Ancak 1947’de Filistin topraklarının verimli bölümlerini oluşturan %56’sının Yahudilerin yerleşimine verilmesi, çöl ve verimsiz alanların ise Filistinlilere bırakılması ve hızla buralara yerleşen Yahudilerin şiddete de baş vurarak Filistin topraklarını işgal etmeleri, Araplar arasında huzursuzluğu artırmakla kalmadı, örgütlenmenin ve direnişin ivmesini de yükseltti. BM tarafından yürürlüğe konan ve o sıralar Filistin’de %31’lik bir nüfusa sahip olan Yahudilere %56 oranında toprak veren bu karar, Arap ülkeleri tarafından kabul edilmemesine rağmen yürürlüğe girdi. II. Dünya Savaşı boyunca Hitler faşizmi tarafından tarifsiz acılar yaşatılan ve soykırıma tabi tutulan Yahudilerin Filistin topraklarına yerleşimi de hız kazandı. ABD, bu girişimi özellikle destekleyip teşvik etti.

14 Mayıs 1948’de, Tel-Aviv’de toplanan Yahudi Milli Konseyi, bir bildiri yayınlayarak İsrail Devleti’nin kuruluşunu ilan ettikten hemen sonra, Arapların muhalefetine rağmen, BM tarafından onaylandı. Ancak Siyonizmin merkez üssü işlevi biçilen  İsrail’in kuruluşuna karşı tepkiler gecikmedi. İsrail’in kuruluşunun ilanından sonra Arap Birliği, İsrail devletinin ilanının kabul edilmeyeceğini açıklayarak karşı çıktı. 1948’de Mısır, Suriye, Irak ve Ürdün silahlı güçlerini de harekete geçirerek İsraile karşı saldırıya geçti. Ancak olası bir saldırıya karşı hazırlıklı olan İsrail, bu saldırıya İngiliz, Fransız ve Amerikan desteğinde yanıt vermekte gecikmedi ve Arapları püskürtmeyi başardı.

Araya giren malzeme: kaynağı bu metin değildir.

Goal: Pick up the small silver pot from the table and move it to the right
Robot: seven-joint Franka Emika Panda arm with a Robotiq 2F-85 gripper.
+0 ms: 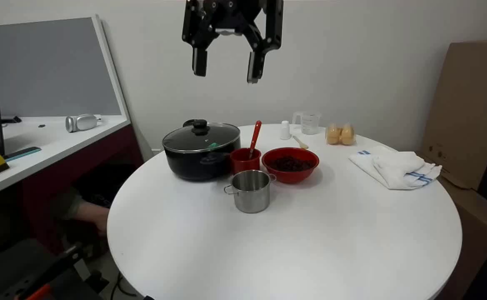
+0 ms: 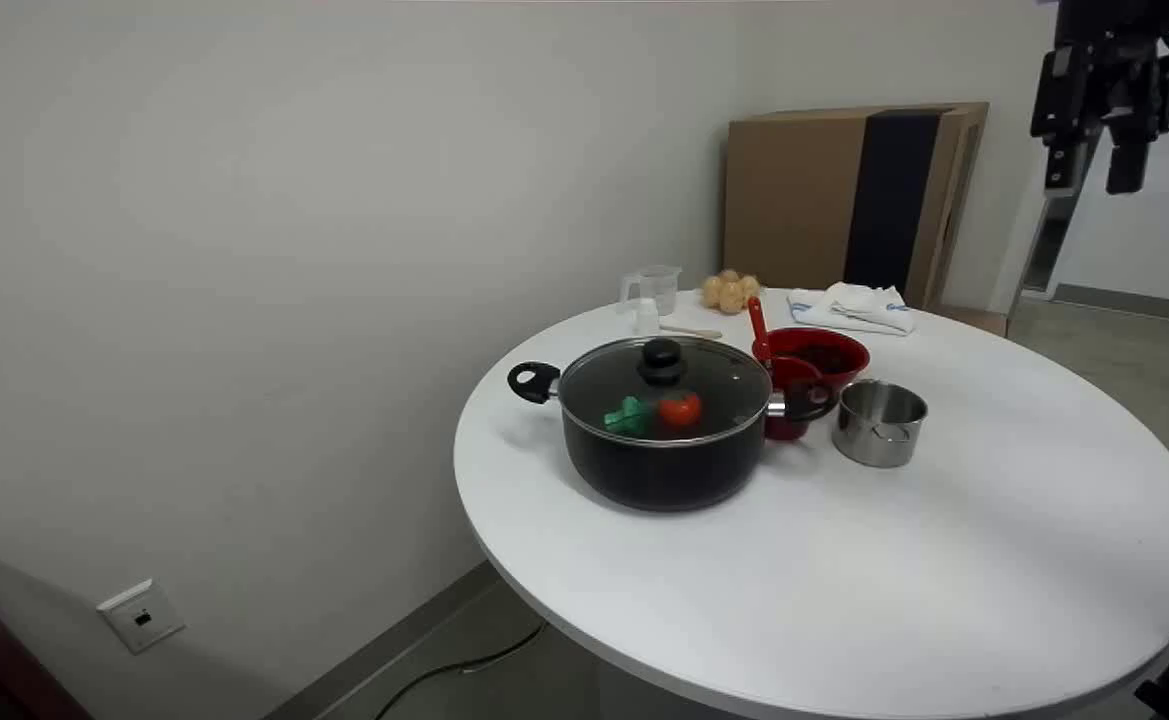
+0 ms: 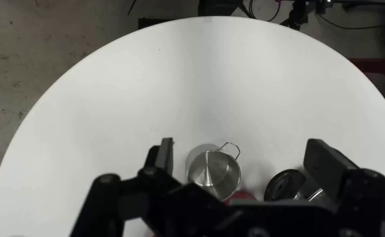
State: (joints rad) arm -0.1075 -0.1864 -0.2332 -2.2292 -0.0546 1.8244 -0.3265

Böylece, Ortadoğu’da bir emperyalist ileri karakol olarak kurulan İsrail, peyderpey yerleştiği ve 1948’de devlet ilan ettiği topraklarla da yetinmeyip yeni topraklar işgal ederek önemli bir emperyalist üs haline geleceğine kesinlik kazandırmış oldu. Daha devlet olmayı ilan etmeden 1947’de işgal ettiği % 56’lık Filistin toprağıyla da yetinmeyerek kısa süre içinde bunu %78 düzeyine çıkaran İsrail, Filistinlileri topraklarından sürüyordu. Savaşta 700 bin kadar Filistinli topraklarını terk etmek zorunda kaldı. Yerlerini yurtlarını terk eden Filistinlilerin 250 bin kadarı Gazze’ye yerleşirken, bir bölümü de farklı ülkelere ve başka Arap bölgelerine sığınmak zorunda bırakıldı.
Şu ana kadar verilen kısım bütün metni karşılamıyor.